Recorded information:

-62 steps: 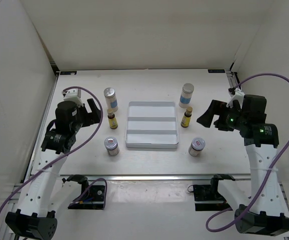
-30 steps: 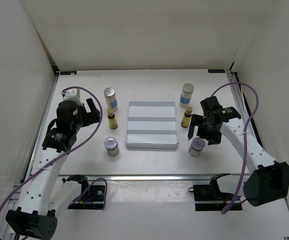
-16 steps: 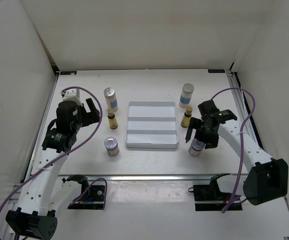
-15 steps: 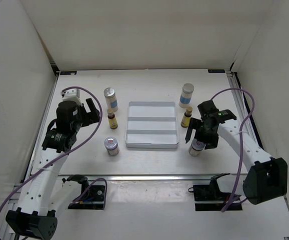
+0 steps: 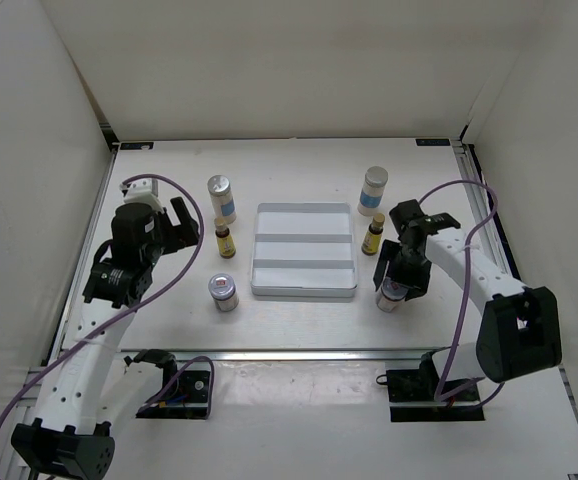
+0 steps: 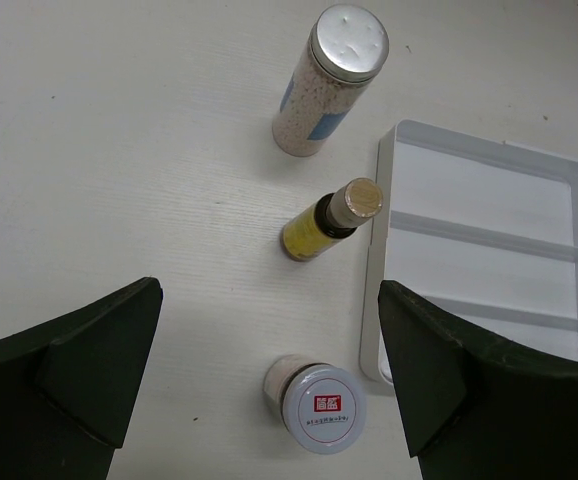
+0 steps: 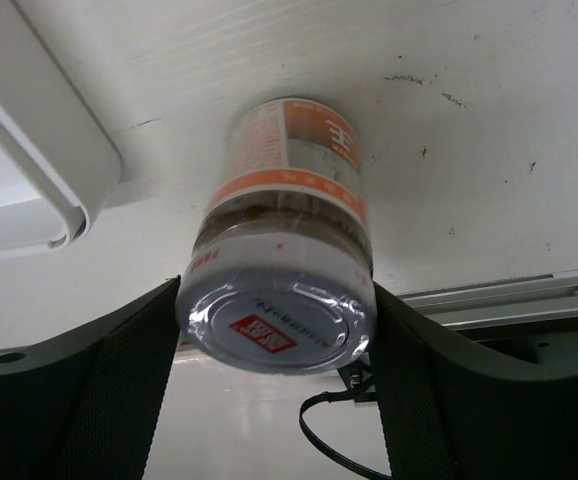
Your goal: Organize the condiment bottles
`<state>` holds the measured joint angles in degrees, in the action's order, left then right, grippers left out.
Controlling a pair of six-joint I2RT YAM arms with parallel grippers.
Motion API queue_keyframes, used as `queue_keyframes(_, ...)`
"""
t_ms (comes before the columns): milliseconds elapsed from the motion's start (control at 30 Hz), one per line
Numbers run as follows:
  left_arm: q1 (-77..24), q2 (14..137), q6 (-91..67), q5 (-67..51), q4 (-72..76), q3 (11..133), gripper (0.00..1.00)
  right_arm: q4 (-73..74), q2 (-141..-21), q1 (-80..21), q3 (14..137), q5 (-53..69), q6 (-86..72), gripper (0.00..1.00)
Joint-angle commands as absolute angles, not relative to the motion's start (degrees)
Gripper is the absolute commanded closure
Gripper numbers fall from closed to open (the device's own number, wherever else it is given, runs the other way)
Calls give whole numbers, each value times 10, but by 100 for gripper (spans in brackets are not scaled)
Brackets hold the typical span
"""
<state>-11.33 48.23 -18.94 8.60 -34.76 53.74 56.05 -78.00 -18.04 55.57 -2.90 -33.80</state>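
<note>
My right gripper [image 5: 397,283] is shut on the right squat silver-lidded jar [image 7: 287,215], its fingers [image 7: 134,385] pressed against both sides of the lid; the jar [image 5: 393,293] stands on the table right of the tray. Behind it stand a slim yellow bottle [image 5: 373,235] and a tall white bottle [image 5: 373,190]. My left gripper [image 5: 189,230] hangs open above the left group: a tall white bottle [image 6: 327,85], a yellow bottle [image 6: 329,222] and a squat jar [image 6: 319,405]. In the left wrist view that gripper [image 6: 269,290] holds nothing.
The shallow white tray [image 5: 304,293] with three compartments lies in the middle between the two groups; its rim [image 6: 374,300] is close to the left yellow bottle and jar, and its corner [image 7: 39,170] is beside the right jar. White walls enclose the table.
My right arm swung in from the right and came down over the right squat jar, and its jaws closed on the lid. The left arm stayed still.
</note>
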Motion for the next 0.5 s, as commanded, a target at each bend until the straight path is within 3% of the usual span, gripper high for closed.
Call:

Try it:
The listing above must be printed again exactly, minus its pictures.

Response for this exercise:
-62 steps: 
-30 steps: 
-16 steps: 
-15 steps: 
+0 steps: 
+0 steps: 
+0 steps: 
Your goal: Organize the condiment bottles
`<state>` holds the measured joint angles in degrees, in the action's order, left then right, grippers left out.
Controlling a pair of six-joint I2RT YAM arms with parallel grippers.
Motion API queue_keyframes, used as `queue_keyframes(_, ...)`
"""
t_ms (comes before the columns): milliseconds elapsed from the motion's start (control at 30 Hz), one per line
Numbers run as follows:
  left_arm: q1 (-77..24), q2 (14..137), q6 (-91..67), q5 (-67..51), q4 (-72..76), q3 (11..133), gripper (0.00..1.00)
  right_arm: q4 (-73..74), q2 (-141..-21), q1 (-80..21), q3 (14..137), q5 (-53..69), q6 (-86..72), gripper (0.00..1.00)
Joint-angle commands as absolute angles, not relative to the motion's start (degrees)
Gripper is the absolute commanded closure
Gripper numbers fall from closed to open (the device's own number, wherever else it is given, runs the other way)
Calls give whole numbers, each value times 10, but by 100 for gripper (spans in brackets are not scaled)
Brackets hold the typical span
"""
<state>-11.33 48.23 -18.94 8.60 -34.76 53.74 56.05 -78.00 -18.04 55.57 -2.90 -33.80</state>
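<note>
My right gripper [image 5: 397,283] is shut on the right squat silver-lidded jar [image 7: 287,215], its fingers [image 7: 134,385] pressed against both sides of the lid; the jar [image 5: 393,293] stands on the table right of the tray. Behind it stand a slim yellow bottle [image 5: 373,235] and a tall white bottle [image 5: 373,190]. My left gripper [image 5: 189,230] hangs open above the left group: a tall white bottle [image 6: 327,85], a yellow bottle [image 6: 329,222] and a squat jar [image 6: 319,405]. In the left wrist view that gripper [image 6: 269,290] holds nothing.
The shallow white tray [image 5: 304,293] with three compartments lies in the middle between the two groups; its rim [image 6: 374,300] is close to the left yellow bottle and jar, and its corner [image 7: 39,170] is beside the right jar. White walls enclose the table.
My right arm swung in from the right and came down over the right squat jar, and its jaws closed on the lid. The left arm stayed still.
</note>
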Motion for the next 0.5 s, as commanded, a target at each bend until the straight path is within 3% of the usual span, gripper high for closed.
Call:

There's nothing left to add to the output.